Christopher Smith hace una aproximación al mundo de los etruscos donde ofrece, a grandes rasgos, una información sobre todos los aspectos –o los considerados más básicos– que comprende una civilización: cómo fue su origen, lengua, religión, organización social, muerte... para poder tener una idea sobre ellos y además focalizada en un contexto histórico muy concreto.

Desde el siglo XVIII, momento que recobró importancia al rescatar el pasado histórico de la civilización etrusca, se la ha calificado, entre otras cosas, de misteriosa, avanzada, enigmática, es decir, de adjetivos que afianzan una curiosidad, dado que existe un halo de misterio que difícilmente tendrá respuesta, aunque los vestigios que quedan sobre ellos son lo que son y corresponden al mundo antropológico y arqueológico, que son quienes dictan sentencia sobre la reconstrucción y veracidad de la historia. Los sitúa en una etapa de la historia, donde las civilizaciones limítrofes y el Mediterráneo occidental luchaban por una hegemonía política (Roma y, en cierta medida, Grecia), y una de las mejores formas de conseguirlo es mediante la asimilación de sus costumbres e imponer las suyas, pero de forma paulatina. Todos son independientes, pero todos se necesitan para hacer un poco de historia. Una vez más, la principal fuente de datos para su investigación son las tumbas, ricas en ornamentos y pinturas, pues para los etruscos la muerte era un viaje, el paso de una vida a otra, lo que nos hace pensar en lo lejos que estamos de ellos, cuando hoy en día en nuestra sociedad la muerte es un tabú. Así también llama la atención que era un pueblo deportista y que uno de los principales deportes fuera algo similar al actual boxeo.

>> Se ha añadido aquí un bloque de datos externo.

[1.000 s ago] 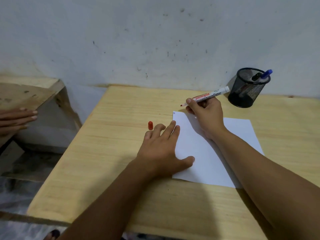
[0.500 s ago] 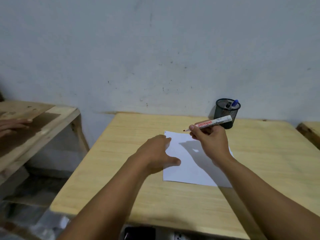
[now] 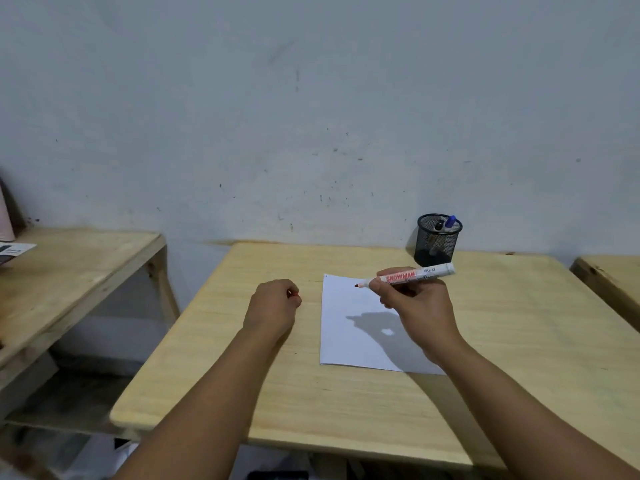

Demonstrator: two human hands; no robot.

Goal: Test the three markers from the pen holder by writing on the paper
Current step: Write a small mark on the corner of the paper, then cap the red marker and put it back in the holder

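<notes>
A white sheet of paper [image 3: 349,327] lies on the wooden table [image 3: 346,393], with a small mark at its far left corner. My right hand [image 3: 419,306] holds an uncapped red marker [image 3: 412,277] above the paper, tip pointing left. My left hand [image 3: 273,308] is closed left of the paper; a bit of red, the marker's cap [image 3: 297,298], shows at its fingertips. A black mesh pen holder [image 3: 438,239] stands at the back by the wall, holding a blue-capped marker [image 3: 450,223] and a black one [image 3: 440,225].
A second wooden bench [image 3: 69,271] stands to the left, with a printed card [image 3: 12,251] at its far left. Another wooden surface [image 3: 609,282] begins at the right edge. A grey wall rises behind the table.
My left hand left the paper, moved left and closed over the red cap that lay on the table. My right hand lifted the marker off the paper. The view pulled back and up.
</notes>
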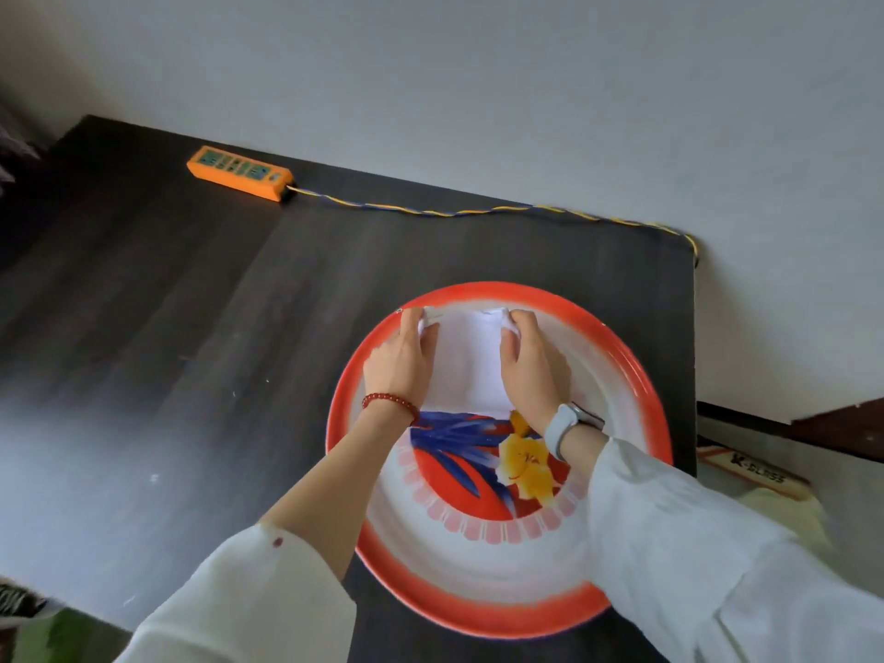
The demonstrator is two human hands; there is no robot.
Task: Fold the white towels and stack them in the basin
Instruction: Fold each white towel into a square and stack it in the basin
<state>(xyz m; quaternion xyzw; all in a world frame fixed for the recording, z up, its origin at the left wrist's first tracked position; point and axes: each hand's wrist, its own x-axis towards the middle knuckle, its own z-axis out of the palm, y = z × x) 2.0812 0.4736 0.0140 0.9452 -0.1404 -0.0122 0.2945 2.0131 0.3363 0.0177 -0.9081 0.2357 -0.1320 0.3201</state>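
Observation:
A round enamel basin (478, 600) with a red rim and a painted flower inside stands on the dark table at the right. A folded white towel (466, 361) lies against the basin's far inner wall. My left hand (399, 368) pinches the towel's far left corner. My right hand (528, 366) pinches its far right corner. Both hands are inside the basin, and they hide the towel's side edges.
An orange power strip (239, 172) lies at the table's back edge, its twisted yellow-blue cord (478, 212) running right along the wall. The dark table (167, 351) stretches left of the basin. A flat box (751, 471) lies on the floor beyond the table's right edge.

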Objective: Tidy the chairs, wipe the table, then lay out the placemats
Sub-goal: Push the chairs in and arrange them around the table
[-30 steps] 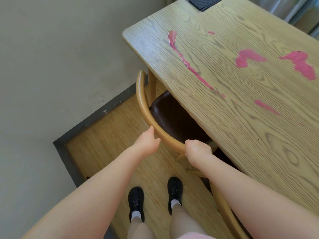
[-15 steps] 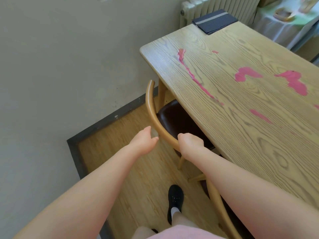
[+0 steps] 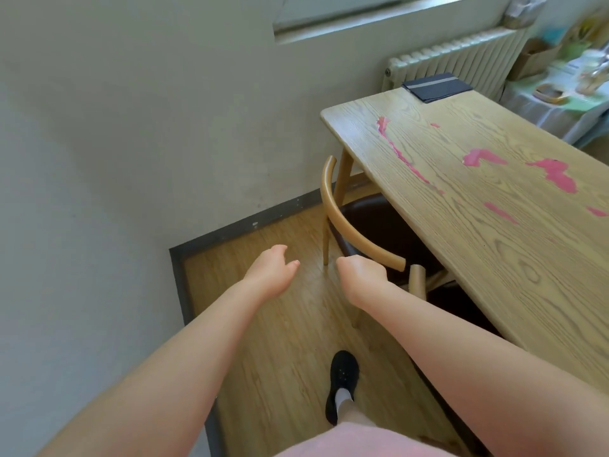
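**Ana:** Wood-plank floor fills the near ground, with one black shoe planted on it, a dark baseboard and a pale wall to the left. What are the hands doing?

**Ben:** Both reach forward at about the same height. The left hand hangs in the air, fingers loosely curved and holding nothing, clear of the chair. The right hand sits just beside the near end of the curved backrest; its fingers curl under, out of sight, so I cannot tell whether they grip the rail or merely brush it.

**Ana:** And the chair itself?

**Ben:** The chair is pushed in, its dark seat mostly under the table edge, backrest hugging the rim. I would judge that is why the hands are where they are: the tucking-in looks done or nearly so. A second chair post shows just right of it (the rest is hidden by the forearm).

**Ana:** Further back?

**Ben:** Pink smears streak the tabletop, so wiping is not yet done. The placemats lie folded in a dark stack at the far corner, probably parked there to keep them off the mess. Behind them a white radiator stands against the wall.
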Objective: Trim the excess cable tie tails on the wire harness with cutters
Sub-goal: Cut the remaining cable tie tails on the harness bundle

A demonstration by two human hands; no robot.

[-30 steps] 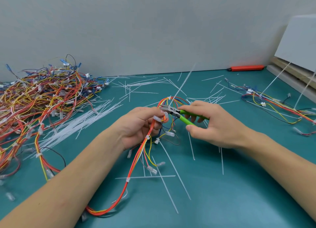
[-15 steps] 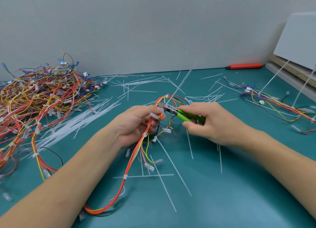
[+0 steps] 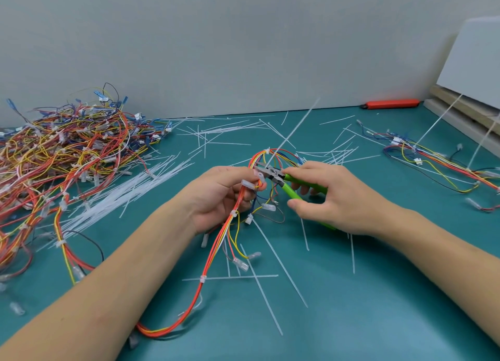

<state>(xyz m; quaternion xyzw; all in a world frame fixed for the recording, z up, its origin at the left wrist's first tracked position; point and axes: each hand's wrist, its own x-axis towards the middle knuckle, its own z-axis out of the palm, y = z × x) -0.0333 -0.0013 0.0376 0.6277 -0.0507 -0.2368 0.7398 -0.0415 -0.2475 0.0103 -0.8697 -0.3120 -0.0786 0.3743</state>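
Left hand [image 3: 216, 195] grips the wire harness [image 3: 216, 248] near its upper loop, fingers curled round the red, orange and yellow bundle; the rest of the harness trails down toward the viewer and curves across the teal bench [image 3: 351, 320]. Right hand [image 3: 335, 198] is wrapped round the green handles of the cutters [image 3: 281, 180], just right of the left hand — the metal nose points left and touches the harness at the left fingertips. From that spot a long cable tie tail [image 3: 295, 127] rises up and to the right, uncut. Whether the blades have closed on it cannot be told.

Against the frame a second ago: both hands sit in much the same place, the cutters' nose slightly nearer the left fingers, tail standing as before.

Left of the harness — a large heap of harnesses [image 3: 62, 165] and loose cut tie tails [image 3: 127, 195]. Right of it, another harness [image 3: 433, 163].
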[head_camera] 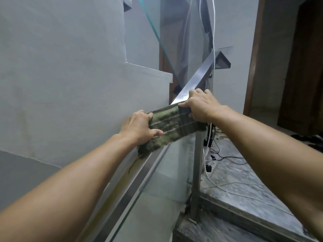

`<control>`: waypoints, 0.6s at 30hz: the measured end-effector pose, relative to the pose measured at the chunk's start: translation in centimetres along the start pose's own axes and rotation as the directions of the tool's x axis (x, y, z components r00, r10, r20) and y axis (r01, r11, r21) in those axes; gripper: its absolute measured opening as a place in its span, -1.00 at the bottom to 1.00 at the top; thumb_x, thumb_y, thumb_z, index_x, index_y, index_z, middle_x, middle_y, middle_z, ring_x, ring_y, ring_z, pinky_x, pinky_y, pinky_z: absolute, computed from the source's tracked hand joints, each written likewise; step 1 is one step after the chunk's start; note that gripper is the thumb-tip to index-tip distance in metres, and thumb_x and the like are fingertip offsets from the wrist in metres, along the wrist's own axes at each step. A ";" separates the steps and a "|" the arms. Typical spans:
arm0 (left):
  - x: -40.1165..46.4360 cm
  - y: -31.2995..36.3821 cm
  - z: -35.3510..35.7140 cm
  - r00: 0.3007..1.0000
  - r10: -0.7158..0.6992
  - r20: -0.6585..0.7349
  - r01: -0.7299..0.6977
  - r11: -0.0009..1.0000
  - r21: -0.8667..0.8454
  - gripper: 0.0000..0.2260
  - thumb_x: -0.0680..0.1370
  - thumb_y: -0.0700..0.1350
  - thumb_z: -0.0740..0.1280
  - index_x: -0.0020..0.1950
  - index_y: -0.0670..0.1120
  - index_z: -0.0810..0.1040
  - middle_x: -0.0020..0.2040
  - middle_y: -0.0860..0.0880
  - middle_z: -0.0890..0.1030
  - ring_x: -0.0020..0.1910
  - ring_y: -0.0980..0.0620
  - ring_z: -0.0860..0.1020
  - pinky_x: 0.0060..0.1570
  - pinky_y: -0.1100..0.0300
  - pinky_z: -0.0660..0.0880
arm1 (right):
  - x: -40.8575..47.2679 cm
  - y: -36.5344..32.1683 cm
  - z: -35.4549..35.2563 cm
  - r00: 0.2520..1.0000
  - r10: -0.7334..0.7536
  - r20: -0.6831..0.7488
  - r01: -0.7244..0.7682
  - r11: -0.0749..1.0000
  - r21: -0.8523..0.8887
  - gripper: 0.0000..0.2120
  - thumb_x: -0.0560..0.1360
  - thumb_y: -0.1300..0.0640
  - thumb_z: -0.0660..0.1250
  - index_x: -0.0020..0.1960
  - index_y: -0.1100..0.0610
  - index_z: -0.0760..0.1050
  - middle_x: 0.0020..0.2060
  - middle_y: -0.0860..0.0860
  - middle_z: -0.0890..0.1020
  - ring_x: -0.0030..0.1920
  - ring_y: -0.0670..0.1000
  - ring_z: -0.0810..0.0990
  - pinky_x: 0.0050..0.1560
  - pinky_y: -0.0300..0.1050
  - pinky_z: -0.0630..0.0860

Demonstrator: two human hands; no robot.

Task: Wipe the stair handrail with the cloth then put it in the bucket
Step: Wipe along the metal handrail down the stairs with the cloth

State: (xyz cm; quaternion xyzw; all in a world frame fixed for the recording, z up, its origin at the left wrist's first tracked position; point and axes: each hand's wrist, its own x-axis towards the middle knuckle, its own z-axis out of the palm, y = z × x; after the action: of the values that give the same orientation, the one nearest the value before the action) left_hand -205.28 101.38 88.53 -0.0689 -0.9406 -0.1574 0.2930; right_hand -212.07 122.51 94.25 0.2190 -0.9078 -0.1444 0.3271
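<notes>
A flat steel handrail (197, 75) rises from the lower left to the upper right through the middle of the view. A dark green and brown striped cloth (174, 124) lies stretched across it. My left hand (139, 126) grips the cloth's left end, on the wall side of the rail. My right hand (199, 105) grips its right end and presses on the rail's top. The stretch of rail under the cloth is hidden. No bucket is in view.
A pale wall (70, 75) stands close on the left. Glass panels (166, 172) hang under the rail, beside a steel post (196, 172). White and black cables (220, 154) trail over the marble landing (244, 186) on the right. A dark wooden door (304, 67) stands far right.
</notes>
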 end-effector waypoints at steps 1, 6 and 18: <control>0.8 0.1 0.2 1.000 -0.023 0.005 0.023 1.000 0.005 -0.37 0.36 0.24 0.44 0.25 -0.17 0.50 -0.01 -0.09 0.47 0.07 -0.12 0.49 0.08 0.01 0.47 | 1.1 0.4 0.4 1.000 -0.010 -0.005 0.010 1.000 -0.027 -0.51 0.44 0.15 0.31 0.31 -0.21 0.43 0.04 0.09 0.41 0.14 0.15 0.37 0.07 0.08 0.31; 3.0 0.5 1.6 0.996 -0.089 0.021 0.088 0.995 0.050 -0.46 0.37 0.30 0.39 0.01 -0.16 0.51 -0.08 -0.08 0.42 0.04 -0.15 0.50 0.01 0.03 0.46 | 4.9 2.0 1.6 0.998 -0.058 -0.038 0.052 0.988 -0.148 -0.48 0.49 0.18 0.21 0.36 -0.25 0.35 0.07 0.09 0.37 0.14 0.14 0.32 0.10 0.11 0.24; 4.1 2.5 5.0 0.993 0.051 -0.103 -0.026 0.972 0.233 -0.37 0.47 0.18 0.24 0.44 -0.11 0.26 0.40 -0.16 0.30 0.37 -0.16 0.24 0.33 -0.04 0.22 | 7.0 3.0 4.2 0.993 -0.111 -0.045 0.102 0.978 -0.181 -0.66 0.57 0.09 0.10 0.31 0.01 0.43 0.11 0.12 0.45 0.15 0.14 0.38 0.13 0.04 0.33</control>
State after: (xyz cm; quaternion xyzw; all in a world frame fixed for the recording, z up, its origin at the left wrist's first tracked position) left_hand -210.74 105.59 87.65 -0.0440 -0.9337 -0.0446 0.3525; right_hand -220.57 122.16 96.01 0.2411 -0.8689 -0.2362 0.3620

La escasez de vestigios de la civilización etrusca favorece que no sufra el ensañamiento sobre la desvirtualización en las bellas artes y la literatura que sí lo padecen otras civilizaciones; pero esa carencia hace a su vez que sea un reclamo para los turistas con todas las elucubraciones posibles sobre su pasado, su desaparición y cómo fueron.

Publicada en Alianza Editorial, el libro de Cristopher Smith es una aproximación muy básica pero certera al mundo etrusco que incluye una bibliografía muy a tener en cuenta por si se quiere profundizar en ello; aunque el mayor logro es mostrar que fue una civilización hegemónica y que la historia y la cotidianidad están más influenciadas por sus costumbres de lo que pensamos.